In den Einkommensteuererklärungen für die Streitjahre beantragten die Kläger, jeweils 12 000 DM zum Abzug als Sonderausgaben (dauernde Last gemäß § 10 Abs. 1 Nr. 1a des Einkommensteuergesetzes —EStG—) zuzulassen. Dem folgte der Beklagte und Revisionsbeklagte (das Finanzamt —FA—) nicht.
Das Finanzgericht (FG) hat die Klage abgewiesen (Entscheidungen der Finanzgerichte —EFG— 1999, 602).
Die Kläger beantragen, das aufzuheben, die geltend gemachten Leistungen als dauernde Last anzuerkennen und die Steuer entsprechend zu ermäßigen.
Das FA beantragt, die Revision als unbegründet zurückzuweisen.

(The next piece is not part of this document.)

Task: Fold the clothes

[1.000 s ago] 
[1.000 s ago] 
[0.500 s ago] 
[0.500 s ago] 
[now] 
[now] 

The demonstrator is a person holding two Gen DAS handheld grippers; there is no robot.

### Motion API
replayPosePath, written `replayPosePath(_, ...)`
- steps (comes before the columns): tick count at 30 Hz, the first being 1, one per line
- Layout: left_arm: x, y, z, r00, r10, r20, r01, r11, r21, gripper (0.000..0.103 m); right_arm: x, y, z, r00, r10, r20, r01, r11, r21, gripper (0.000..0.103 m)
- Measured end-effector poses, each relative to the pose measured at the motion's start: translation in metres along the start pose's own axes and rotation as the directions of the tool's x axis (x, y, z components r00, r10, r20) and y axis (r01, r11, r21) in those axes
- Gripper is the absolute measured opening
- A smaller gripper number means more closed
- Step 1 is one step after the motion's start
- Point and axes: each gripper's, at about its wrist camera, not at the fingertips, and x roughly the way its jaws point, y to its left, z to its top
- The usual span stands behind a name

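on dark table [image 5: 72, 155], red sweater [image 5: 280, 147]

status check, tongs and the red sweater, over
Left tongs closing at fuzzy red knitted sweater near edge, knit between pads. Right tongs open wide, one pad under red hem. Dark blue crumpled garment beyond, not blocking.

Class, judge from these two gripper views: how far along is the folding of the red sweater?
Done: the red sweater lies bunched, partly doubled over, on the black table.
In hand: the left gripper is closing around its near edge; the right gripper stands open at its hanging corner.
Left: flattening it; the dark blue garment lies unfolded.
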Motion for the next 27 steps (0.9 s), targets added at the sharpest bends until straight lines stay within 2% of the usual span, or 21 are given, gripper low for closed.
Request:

Während des Revisionsverfahrens hat das FA die Einkommensteuer für die Streitjahre zuletzt am geändert.
II.
Die Revision ist begründet. Sie führt nach § 126 Abs. 3 Satz 1 Nr. 2 der Finanzgerichtsordnung (FGO) zur Aufhebung des angefochtenen Urteils und zur Zurückverweisung der Sache an das FG.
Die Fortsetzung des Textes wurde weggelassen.